Is This the End of Passwords?

Effective Multifactor Authentication Brings a Passwordless Future into View

Are passwords and weak multifactor authentication the bane of your existence? Many IT professionals feel as if they spend much of their time helping coworkers with forgotten or expired passwords. The need to manage passwords and overcome problems related to them lead to massive frustration and lost productivity. To make the situation worse, even when an organization deploys MFA for all of its users, it can still be breached by attacks such as MFA replay or session stealing.

But if your coworkers are yelling at you or you’re dealing with another incident, don’t throw in the towel. Help is here.

Advanced MFA and passwordless authentication can make managing employee access much easier. Instead of pulling out your last few clumps of hair, find out how strong MFA and passwordless solutions can put an end to the cycle of creating new passwords.

Powerful Factors of Authentication

With passwordless authentication, users can easily access their accounts using multiple, strong authentication factors instead of passwords. By implementing the right solution, you can provide secure yet easy access to applications while reducing help desk tickets, remediation and user frustration. You’ll be hailed as a hero, and your hand will get tired from all the high fives.

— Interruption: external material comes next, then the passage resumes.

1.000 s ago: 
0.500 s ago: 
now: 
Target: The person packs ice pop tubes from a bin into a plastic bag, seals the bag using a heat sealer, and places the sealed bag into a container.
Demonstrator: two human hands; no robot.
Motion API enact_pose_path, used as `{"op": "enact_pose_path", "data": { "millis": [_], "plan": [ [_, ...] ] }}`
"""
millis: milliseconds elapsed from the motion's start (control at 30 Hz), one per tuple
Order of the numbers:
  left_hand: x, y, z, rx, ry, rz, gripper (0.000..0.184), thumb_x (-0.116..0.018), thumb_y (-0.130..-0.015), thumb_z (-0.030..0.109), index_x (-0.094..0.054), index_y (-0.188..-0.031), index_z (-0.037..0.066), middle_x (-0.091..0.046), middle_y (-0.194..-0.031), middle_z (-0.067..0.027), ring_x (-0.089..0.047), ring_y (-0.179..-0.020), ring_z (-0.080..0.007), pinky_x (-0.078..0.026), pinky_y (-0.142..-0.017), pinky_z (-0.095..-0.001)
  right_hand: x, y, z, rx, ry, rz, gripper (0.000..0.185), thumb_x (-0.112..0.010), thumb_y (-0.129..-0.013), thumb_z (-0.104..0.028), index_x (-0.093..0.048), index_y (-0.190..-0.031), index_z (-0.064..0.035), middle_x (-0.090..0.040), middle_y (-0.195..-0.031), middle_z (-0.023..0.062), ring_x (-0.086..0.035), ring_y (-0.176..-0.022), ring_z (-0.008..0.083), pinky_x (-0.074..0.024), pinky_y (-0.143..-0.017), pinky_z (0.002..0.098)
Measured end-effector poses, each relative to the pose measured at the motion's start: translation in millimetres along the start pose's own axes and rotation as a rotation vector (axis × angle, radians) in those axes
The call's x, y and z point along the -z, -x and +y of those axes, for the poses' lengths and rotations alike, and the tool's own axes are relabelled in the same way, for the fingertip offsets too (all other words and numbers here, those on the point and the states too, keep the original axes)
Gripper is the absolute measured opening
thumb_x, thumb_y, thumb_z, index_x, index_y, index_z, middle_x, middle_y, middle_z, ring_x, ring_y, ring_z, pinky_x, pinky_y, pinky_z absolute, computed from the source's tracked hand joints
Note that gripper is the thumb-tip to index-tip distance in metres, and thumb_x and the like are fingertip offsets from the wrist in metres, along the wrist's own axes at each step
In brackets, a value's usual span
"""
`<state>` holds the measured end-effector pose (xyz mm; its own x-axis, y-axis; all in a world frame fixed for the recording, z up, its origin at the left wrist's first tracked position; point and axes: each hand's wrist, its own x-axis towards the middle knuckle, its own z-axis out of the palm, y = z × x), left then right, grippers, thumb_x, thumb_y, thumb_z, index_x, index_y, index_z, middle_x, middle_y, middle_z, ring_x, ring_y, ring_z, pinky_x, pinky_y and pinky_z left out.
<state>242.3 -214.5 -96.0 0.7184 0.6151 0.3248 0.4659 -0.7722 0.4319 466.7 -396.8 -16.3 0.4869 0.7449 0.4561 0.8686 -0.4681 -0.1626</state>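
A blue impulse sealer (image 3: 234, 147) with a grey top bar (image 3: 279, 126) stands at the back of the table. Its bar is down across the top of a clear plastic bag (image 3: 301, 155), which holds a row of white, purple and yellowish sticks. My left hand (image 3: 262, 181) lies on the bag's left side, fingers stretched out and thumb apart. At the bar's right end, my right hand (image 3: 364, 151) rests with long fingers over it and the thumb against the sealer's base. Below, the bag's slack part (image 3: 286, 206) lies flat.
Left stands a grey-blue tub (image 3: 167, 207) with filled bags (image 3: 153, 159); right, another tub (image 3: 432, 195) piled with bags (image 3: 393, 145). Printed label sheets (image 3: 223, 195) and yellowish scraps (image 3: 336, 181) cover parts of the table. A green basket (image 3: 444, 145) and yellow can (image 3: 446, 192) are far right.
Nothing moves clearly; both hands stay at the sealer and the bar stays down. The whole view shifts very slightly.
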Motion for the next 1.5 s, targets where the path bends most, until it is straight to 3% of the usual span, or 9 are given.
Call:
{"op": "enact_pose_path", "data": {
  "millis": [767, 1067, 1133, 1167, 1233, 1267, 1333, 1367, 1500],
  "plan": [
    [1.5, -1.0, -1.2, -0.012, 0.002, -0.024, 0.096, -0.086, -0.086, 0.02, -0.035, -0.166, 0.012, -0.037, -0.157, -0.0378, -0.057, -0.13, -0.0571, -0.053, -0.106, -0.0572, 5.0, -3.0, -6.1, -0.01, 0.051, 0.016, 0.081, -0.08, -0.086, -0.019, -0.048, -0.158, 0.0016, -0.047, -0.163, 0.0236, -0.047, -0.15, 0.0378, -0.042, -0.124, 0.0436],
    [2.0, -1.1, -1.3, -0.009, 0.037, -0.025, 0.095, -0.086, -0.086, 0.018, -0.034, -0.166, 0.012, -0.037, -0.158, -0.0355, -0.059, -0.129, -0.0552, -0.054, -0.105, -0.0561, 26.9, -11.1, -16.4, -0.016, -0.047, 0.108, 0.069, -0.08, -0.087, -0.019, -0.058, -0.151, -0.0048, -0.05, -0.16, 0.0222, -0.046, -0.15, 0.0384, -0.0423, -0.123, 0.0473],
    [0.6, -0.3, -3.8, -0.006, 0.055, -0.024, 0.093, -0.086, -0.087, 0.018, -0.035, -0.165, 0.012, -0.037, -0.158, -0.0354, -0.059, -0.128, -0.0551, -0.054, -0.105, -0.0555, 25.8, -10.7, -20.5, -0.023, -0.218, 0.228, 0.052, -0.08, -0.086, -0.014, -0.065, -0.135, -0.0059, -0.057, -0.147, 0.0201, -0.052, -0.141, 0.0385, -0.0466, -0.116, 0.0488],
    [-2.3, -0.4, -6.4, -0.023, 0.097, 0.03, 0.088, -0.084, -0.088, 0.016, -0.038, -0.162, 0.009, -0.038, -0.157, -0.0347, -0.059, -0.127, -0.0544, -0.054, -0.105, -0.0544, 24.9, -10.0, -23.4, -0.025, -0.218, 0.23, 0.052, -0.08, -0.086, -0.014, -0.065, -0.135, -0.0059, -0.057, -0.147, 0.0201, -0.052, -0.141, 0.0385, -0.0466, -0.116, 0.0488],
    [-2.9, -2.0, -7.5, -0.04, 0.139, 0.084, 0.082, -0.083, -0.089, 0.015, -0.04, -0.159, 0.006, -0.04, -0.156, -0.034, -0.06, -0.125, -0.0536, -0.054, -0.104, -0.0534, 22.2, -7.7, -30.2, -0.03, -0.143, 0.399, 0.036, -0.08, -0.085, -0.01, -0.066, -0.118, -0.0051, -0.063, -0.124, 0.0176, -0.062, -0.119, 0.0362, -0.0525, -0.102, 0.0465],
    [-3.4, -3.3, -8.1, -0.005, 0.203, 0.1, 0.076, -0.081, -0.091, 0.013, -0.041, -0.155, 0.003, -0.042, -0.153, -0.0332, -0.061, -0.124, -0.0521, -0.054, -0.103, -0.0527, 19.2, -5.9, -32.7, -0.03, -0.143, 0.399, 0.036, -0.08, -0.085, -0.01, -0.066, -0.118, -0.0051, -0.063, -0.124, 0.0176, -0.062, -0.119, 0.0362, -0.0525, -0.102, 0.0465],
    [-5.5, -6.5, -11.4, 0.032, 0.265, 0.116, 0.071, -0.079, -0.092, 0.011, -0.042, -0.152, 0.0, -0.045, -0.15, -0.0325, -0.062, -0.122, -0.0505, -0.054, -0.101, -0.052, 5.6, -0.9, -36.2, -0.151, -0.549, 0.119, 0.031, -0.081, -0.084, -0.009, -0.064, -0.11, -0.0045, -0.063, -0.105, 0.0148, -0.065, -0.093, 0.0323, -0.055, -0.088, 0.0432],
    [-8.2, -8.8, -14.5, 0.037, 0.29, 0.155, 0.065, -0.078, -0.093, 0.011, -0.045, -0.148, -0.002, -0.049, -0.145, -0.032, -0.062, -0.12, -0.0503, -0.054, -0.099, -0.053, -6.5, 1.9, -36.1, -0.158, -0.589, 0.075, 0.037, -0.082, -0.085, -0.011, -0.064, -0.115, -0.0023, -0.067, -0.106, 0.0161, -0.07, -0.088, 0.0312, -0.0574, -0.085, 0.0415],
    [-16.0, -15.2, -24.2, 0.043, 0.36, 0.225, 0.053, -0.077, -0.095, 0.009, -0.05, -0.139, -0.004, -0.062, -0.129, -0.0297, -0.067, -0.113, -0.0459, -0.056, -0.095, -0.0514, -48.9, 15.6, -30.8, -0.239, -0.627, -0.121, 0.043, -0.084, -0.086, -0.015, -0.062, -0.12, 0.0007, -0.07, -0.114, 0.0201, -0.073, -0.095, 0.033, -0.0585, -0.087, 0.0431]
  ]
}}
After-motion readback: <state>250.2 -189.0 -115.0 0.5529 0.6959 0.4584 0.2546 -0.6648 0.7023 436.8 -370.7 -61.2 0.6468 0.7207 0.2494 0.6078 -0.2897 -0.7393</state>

There are several factors to consider when moving to passwordless authentication. Most solutions enroll users with a biometric factor, such as face recognition or a fingerprint scan, coupled with a physical component usually connected to a device's security chip (such as a Trusted Platform Module) or a securely stored key tied to that device. The biometric and device components represent two factors: something you have (the device) and something you are (your fingerprint or face). These are very strong factors and are far more secure than passwords. In the current environment, most devices offer both of those solutions.

Obstacles to Overcome for a Passwordless World

However, some challenges still exist as organizations aim to deploy passwordless authentication. For one thing, some technologies (often older solutions) cannot support MFA or other forms of single sign-on to allow access without passwords. To accommodate these technologies while enabling effective user authentication, organizations still need to maintain solutions to manage passwords, and this is where an enterprise password management solution or privileged access management (PAM) system comes in.

In fact, solutions like these are almost required for a successful deployment of passwordless technology. Sometimes, security auditors take issue with passwordless deployments and may require an organization to maintain passwords that meet specific requirements (such as being changed every 90 days or adhering to a standard of complexity). Much of this can be hidden from users and automated so that when users access a system that requires a password, it is automatically entered, or when they are required to change it, the password is automatically updated.

IT professionals who have worked in security for some time are aware of the common challenges of enrolling new devices and dealing with lost devices. Such risks tend to occur when attacks happen, as cybercriminals either convince support teams to enroll rogue devices or get users to approve them. To address these issues, I suggest a methodology that involves manual steps with as much validation and noise as possible. Yes, this can seem like a hassle, but it’s the same hassle required by many forgotten password workflows, and new devices need to be enrolled far less frequently than replacing forgotten passwords.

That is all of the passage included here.